Find how many lines in the entries below carry the word "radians" and answer with only that figure.

====

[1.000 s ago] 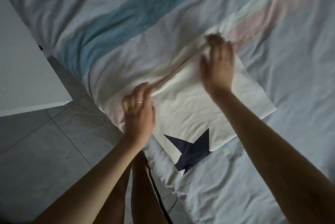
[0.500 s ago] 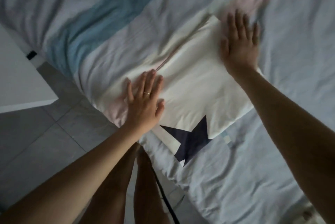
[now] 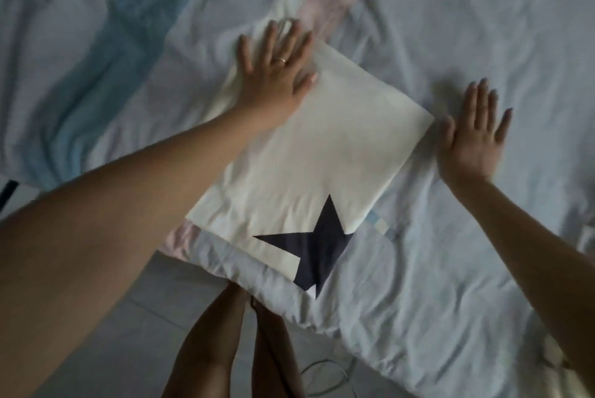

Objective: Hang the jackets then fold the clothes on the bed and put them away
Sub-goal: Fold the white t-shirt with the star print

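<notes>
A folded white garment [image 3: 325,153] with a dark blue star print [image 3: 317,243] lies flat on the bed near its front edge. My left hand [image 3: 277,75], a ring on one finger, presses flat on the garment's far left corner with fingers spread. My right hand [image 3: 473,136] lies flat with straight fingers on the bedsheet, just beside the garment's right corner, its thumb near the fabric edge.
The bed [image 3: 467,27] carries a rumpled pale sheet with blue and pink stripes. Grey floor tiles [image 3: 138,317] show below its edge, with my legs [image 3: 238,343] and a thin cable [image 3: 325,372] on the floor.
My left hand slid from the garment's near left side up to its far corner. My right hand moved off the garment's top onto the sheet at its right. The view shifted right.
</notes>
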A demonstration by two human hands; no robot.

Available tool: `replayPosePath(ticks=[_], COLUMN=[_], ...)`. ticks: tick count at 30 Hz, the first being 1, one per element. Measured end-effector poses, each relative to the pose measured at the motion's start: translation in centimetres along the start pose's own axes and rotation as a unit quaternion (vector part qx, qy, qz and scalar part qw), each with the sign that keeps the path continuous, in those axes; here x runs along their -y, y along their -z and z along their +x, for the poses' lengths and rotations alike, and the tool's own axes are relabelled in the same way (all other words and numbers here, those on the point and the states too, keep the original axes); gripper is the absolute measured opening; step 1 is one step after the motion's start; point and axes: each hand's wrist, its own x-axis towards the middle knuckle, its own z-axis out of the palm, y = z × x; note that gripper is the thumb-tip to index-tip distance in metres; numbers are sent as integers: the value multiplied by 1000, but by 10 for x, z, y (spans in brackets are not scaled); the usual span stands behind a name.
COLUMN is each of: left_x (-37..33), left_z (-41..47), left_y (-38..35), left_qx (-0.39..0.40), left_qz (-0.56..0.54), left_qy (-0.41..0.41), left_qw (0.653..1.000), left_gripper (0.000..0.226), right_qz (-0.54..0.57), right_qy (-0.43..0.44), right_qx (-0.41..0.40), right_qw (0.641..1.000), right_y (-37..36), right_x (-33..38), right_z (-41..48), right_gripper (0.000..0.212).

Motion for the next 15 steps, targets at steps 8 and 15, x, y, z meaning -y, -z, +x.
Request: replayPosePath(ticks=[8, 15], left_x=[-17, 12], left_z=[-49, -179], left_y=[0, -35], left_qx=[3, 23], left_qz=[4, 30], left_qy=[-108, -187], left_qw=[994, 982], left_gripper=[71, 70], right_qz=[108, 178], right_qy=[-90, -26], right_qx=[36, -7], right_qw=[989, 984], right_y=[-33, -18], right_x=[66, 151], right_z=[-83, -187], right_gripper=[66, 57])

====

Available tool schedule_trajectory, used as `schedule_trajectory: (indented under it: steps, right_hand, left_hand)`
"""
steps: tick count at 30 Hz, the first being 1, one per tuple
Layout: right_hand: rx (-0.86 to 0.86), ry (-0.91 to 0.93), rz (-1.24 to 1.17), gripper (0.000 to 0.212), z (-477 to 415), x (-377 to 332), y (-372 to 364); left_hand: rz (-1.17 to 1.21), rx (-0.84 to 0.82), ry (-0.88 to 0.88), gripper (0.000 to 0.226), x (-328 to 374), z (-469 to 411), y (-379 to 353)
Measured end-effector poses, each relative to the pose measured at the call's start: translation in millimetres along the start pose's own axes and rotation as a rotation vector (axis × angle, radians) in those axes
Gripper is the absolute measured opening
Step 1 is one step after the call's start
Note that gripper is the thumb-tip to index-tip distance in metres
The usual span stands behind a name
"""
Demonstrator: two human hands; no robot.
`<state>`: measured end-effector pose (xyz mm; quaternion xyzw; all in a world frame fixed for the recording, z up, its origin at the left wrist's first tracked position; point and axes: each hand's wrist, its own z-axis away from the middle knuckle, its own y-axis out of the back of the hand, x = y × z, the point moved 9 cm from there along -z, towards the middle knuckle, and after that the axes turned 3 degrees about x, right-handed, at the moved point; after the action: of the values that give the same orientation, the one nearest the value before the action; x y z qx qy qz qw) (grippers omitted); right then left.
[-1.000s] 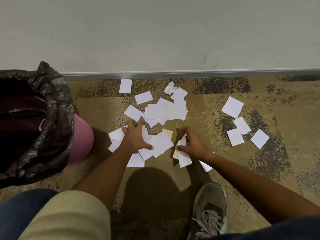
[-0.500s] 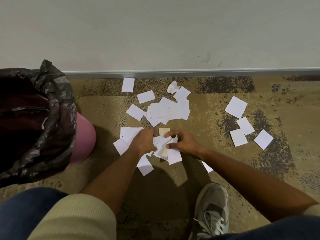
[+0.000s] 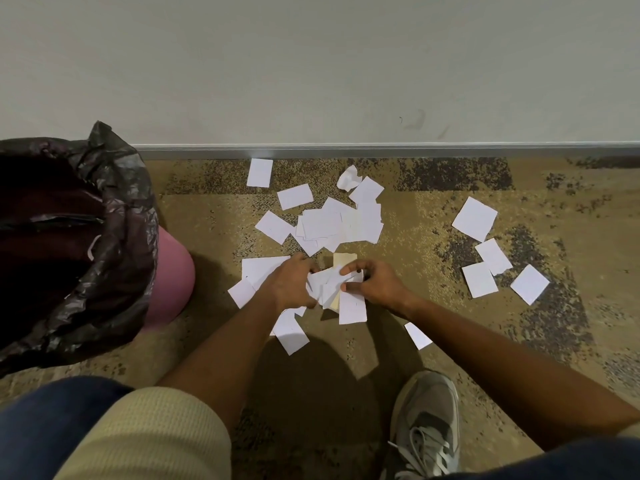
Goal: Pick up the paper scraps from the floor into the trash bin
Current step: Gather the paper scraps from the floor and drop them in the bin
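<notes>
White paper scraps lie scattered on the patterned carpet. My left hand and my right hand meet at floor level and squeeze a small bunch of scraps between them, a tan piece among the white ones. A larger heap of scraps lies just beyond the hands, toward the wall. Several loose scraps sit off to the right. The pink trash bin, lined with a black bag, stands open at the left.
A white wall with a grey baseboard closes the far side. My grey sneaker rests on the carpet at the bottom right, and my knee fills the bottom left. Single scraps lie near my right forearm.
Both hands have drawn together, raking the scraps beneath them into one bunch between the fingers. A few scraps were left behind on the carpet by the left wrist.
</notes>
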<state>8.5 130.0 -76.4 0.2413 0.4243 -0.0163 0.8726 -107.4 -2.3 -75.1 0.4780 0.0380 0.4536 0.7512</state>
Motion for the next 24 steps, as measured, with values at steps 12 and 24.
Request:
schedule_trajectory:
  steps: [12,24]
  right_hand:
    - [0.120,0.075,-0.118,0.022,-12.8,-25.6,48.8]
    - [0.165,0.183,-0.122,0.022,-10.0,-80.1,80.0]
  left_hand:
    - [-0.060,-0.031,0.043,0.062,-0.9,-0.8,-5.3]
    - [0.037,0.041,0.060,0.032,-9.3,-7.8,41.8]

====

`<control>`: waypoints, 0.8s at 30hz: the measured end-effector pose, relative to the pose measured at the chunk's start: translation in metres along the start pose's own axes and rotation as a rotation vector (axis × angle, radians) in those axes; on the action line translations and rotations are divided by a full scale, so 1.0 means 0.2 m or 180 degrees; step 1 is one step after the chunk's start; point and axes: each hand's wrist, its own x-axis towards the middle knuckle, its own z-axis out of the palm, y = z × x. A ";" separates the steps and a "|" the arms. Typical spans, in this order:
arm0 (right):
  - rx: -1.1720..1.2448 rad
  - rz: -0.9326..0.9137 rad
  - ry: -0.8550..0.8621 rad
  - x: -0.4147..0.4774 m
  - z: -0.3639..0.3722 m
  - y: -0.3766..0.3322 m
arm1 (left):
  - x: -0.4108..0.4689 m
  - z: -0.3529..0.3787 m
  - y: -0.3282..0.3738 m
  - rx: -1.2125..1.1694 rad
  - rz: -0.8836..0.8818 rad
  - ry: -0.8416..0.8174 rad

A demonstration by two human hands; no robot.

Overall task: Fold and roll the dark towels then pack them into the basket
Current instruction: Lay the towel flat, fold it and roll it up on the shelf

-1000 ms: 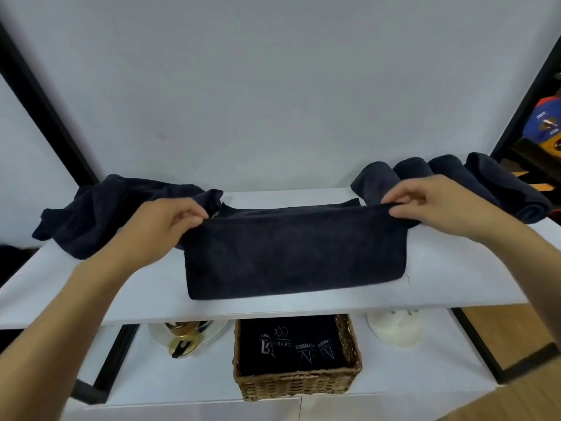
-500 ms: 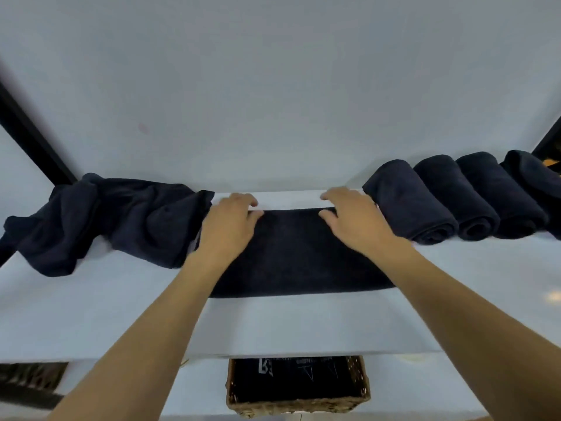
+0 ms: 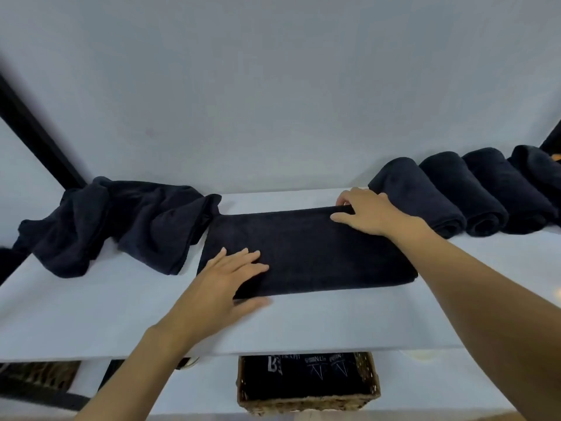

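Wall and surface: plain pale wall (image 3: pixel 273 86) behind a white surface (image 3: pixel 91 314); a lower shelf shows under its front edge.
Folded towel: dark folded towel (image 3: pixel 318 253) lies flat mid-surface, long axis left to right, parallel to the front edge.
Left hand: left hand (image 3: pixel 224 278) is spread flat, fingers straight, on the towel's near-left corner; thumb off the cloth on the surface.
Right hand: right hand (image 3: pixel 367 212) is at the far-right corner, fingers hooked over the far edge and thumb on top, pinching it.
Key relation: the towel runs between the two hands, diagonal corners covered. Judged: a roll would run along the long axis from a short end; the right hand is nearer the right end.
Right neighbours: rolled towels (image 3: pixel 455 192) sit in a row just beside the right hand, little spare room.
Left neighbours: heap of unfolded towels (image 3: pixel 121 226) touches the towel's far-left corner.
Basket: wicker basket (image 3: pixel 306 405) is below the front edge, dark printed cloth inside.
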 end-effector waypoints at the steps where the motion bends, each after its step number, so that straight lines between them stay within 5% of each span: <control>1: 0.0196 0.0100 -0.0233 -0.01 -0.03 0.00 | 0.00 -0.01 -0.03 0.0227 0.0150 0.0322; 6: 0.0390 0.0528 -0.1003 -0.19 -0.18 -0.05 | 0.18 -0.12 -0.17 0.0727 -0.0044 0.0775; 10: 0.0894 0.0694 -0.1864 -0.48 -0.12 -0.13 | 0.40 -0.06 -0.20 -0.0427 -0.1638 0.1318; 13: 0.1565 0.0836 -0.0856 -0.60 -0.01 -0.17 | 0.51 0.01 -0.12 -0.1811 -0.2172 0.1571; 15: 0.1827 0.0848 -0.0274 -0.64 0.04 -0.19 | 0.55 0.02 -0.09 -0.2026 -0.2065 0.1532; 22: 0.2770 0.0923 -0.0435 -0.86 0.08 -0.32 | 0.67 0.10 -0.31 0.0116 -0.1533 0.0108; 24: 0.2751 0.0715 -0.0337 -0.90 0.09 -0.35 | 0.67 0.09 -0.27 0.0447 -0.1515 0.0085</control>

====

#### WRITTEN ANSWER
2